**ENTRIES SUPPLIED**
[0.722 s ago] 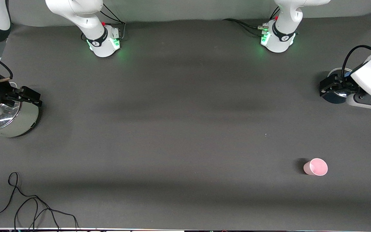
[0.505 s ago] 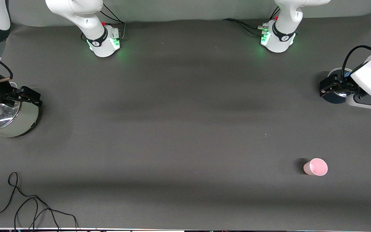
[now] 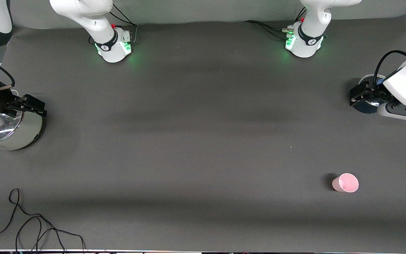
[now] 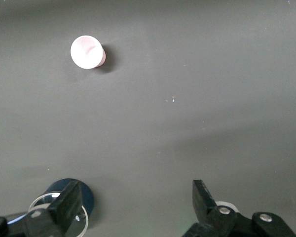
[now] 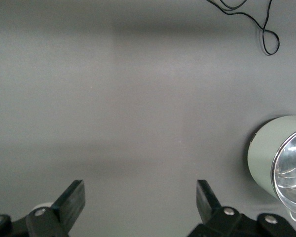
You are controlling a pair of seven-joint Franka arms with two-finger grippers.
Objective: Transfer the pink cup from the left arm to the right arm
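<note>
The pink cup [image 3: 345, 182] is standing upright on the dark bench [image 3: 196, 141], toward the left arm's end and nearer the front camera than either gripper, with nothing touching it. From the front its open mouth is tipping slightly toward the camera, and I am seeing nothing inside it; the left wrist view is looking almost straight down onto that same pale round mouth [image 4: 87, 51], well apart from the fingers [image 4: 69, 202]. The left gripper [image 3: 360, 95] is hovering at the left arm's end of the bench over a dark blue round container [image 3: 365, 106], its fingers spread wide and grasping nothing. The front view is hiding most of that container under the gripper, while the left wrist view is showing its blue body and a bright ring at its mouth [image 4: 64, 207]; I cannot tell what is in it. The right gripper [image 3: 30, 104] is waiting at the right arm's end over a pale green pot [image 3: 19, 134], its fingers likewise released and empty. The right wrist view is showing the pot's [image 5: 276, 158] shiny metal inside, and the fingers [image 5: 74, 197] standing far apart. A thin black cable [image 3: 37, 225] is lying looped near the front edge of the bench, and the right wrist view is catching its loop too [image 5: 266, 29].
</note>
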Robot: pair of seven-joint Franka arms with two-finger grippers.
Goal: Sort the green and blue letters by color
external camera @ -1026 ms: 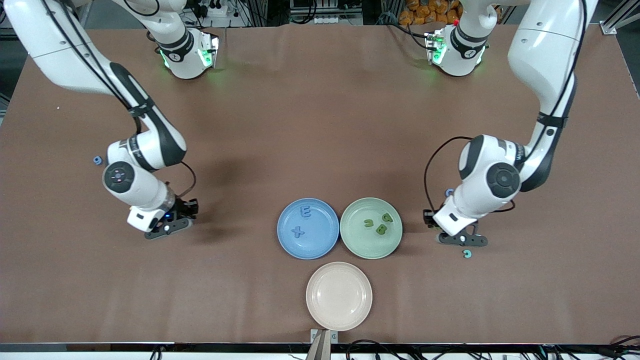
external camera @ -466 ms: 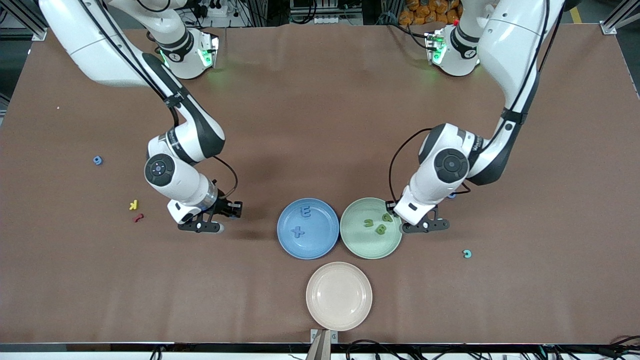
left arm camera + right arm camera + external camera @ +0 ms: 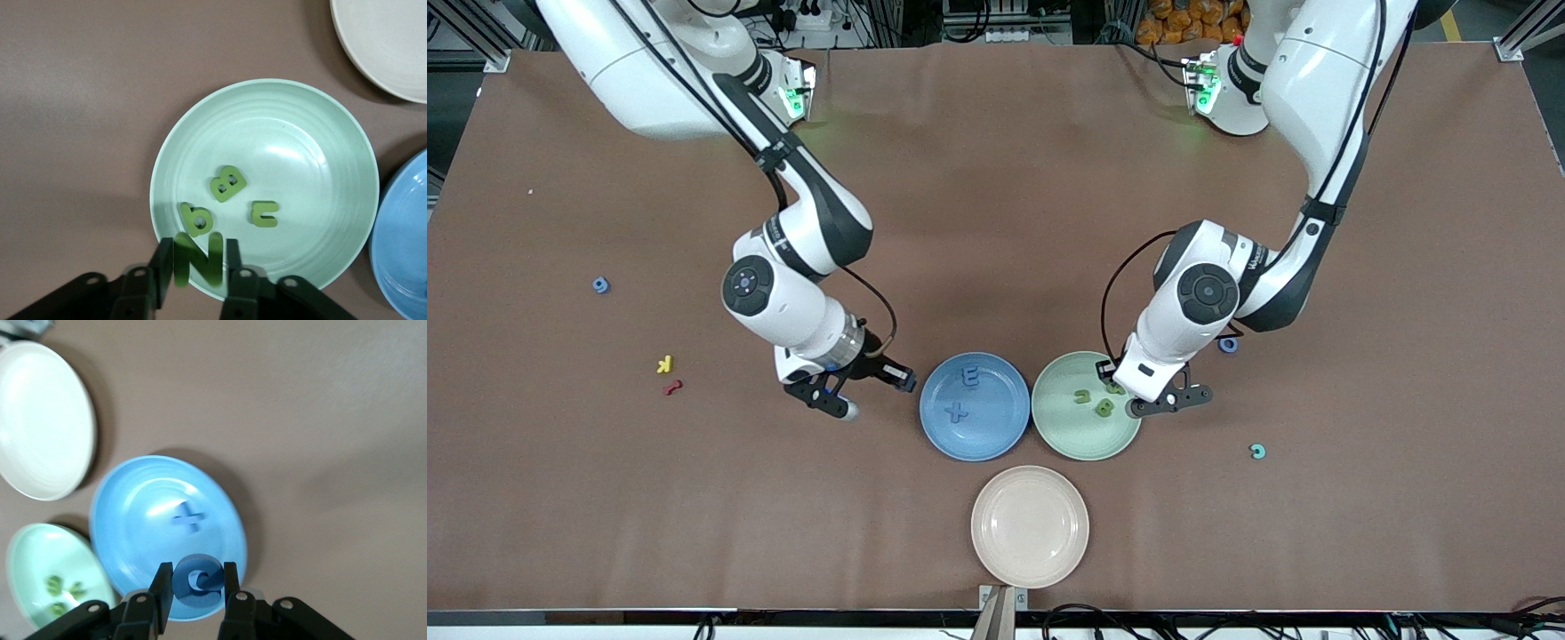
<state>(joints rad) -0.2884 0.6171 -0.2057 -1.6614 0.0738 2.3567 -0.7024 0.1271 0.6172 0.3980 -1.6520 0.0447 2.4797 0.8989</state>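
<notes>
- The left gripper [image 3: 197, 267] is clamped on a green N [image 3: 198, 260] over the rim of the green plate [image 3: 1086, 437], which holds a green B [image 3: 225, 184], another green letter [image 3: 197, 219] and a third [image 3: 265, 213].
- The right gripper [image 3: 195, 590] pinches a blue letter [image 3: 196, 580] over the edge of the blue plate [image 3: 938, 427], where a blue E [image 3: 970, 377] and a blue X [image 3: 957, 412] lie.
- Nearer the front camera sits a cream plate [image 3: 1030, 560].
- A loose blue letter [image 3: 600, 284] lies toward the right arm's end of the table, near a yellow K [image 3: 663, 364].

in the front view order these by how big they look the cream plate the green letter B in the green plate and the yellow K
1. cream plate, largest by far
2. green letter B
3. yellow K

The B and K look alike in size, so their order is unsure.
</notes>
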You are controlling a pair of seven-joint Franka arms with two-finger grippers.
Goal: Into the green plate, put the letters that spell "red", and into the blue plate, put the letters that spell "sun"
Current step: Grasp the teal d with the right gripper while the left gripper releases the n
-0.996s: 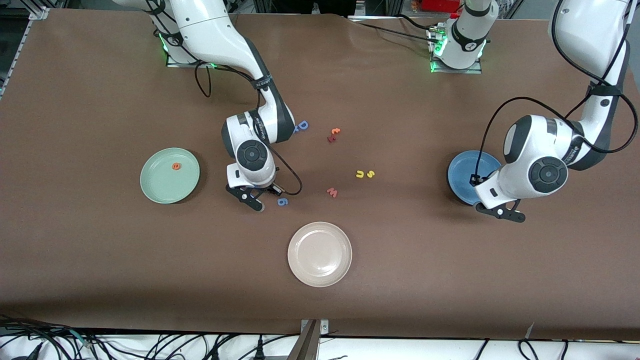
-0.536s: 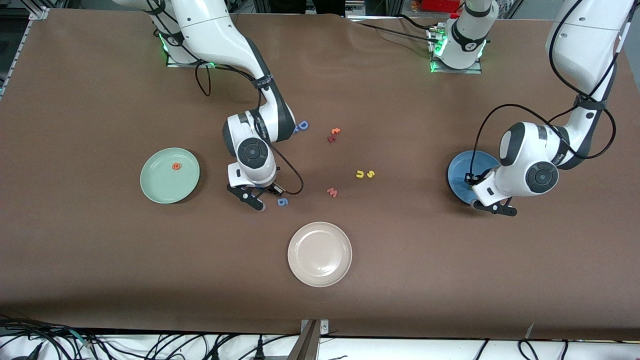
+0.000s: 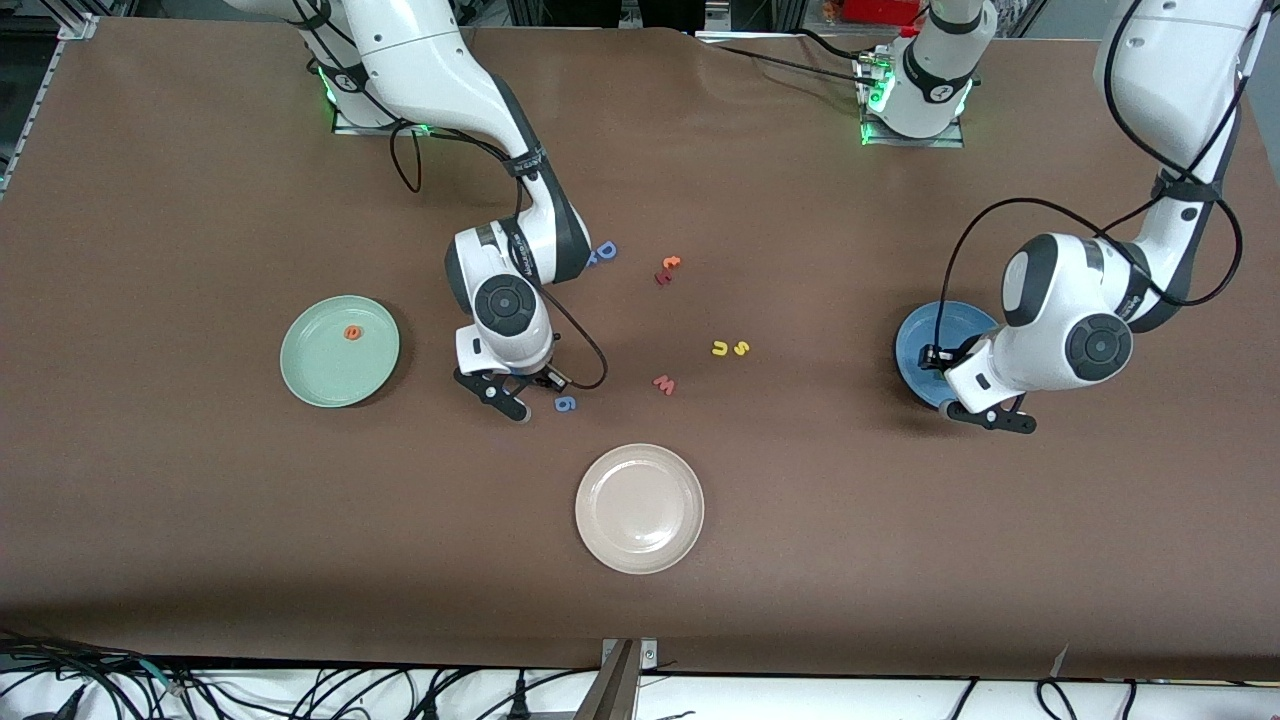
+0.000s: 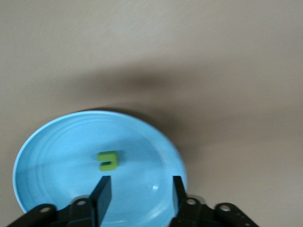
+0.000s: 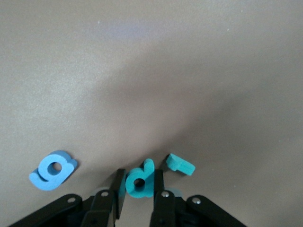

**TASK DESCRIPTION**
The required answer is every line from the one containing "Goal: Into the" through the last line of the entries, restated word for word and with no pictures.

**ANSWER TO THIS PROBLEM**
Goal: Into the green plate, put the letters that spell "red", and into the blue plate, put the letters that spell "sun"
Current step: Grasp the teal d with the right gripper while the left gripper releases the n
-0.996s: 
-0.536s: 
+0.000s: 
+0.000s: 
+0.000s: 

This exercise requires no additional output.